→ EXERCISE BRIEF: Exact repetition of the whole listing is what this exercise asks for.

→ GIVEN MATERIAL:

-----

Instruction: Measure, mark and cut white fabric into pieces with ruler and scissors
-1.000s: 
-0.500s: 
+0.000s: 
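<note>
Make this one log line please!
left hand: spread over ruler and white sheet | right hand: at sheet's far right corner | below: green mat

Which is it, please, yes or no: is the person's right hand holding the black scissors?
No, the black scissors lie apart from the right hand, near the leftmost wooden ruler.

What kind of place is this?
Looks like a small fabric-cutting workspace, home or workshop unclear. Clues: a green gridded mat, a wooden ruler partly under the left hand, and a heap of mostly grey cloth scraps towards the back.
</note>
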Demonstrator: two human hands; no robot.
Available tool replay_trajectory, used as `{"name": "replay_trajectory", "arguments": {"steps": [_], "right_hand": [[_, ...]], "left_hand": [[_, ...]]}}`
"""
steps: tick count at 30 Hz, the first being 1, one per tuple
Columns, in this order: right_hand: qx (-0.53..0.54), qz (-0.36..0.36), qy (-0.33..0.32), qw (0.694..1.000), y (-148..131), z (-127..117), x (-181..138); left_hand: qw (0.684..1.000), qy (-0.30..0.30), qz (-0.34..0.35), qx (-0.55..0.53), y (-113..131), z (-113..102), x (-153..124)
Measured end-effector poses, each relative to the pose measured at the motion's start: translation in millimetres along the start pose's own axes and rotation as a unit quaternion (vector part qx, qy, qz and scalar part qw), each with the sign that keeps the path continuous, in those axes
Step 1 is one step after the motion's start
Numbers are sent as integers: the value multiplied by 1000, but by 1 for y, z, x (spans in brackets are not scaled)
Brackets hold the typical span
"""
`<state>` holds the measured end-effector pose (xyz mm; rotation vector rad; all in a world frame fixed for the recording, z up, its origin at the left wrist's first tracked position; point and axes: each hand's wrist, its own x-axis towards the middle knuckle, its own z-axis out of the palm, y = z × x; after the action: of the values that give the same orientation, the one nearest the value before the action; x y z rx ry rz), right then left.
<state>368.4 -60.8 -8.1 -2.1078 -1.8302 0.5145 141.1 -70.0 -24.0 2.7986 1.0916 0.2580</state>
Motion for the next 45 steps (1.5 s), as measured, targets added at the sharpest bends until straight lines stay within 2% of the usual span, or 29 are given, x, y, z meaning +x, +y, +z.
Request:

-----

→ RESPONSE AREA:
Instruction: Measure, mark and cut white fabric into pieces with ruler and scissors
-1.000s: 
-0.500s: 
+0.000s: 
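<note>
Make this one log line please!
left hand: spread over ruler and white sheet | right hand: at sheet's far right corner | below: green mat

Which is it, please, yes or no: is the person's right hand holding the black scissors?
No, the black scissors lie apart from the right hand, near the leftmost wooden ruler.

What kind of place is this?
Looks like a small fabric-cutting workspace, home or workshop unclear. Clues: a green gridded mat, a wooden ruler partly under the left hand, and a heap of mostly grey cloth scraps towards the back.
</note>
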Demonstrator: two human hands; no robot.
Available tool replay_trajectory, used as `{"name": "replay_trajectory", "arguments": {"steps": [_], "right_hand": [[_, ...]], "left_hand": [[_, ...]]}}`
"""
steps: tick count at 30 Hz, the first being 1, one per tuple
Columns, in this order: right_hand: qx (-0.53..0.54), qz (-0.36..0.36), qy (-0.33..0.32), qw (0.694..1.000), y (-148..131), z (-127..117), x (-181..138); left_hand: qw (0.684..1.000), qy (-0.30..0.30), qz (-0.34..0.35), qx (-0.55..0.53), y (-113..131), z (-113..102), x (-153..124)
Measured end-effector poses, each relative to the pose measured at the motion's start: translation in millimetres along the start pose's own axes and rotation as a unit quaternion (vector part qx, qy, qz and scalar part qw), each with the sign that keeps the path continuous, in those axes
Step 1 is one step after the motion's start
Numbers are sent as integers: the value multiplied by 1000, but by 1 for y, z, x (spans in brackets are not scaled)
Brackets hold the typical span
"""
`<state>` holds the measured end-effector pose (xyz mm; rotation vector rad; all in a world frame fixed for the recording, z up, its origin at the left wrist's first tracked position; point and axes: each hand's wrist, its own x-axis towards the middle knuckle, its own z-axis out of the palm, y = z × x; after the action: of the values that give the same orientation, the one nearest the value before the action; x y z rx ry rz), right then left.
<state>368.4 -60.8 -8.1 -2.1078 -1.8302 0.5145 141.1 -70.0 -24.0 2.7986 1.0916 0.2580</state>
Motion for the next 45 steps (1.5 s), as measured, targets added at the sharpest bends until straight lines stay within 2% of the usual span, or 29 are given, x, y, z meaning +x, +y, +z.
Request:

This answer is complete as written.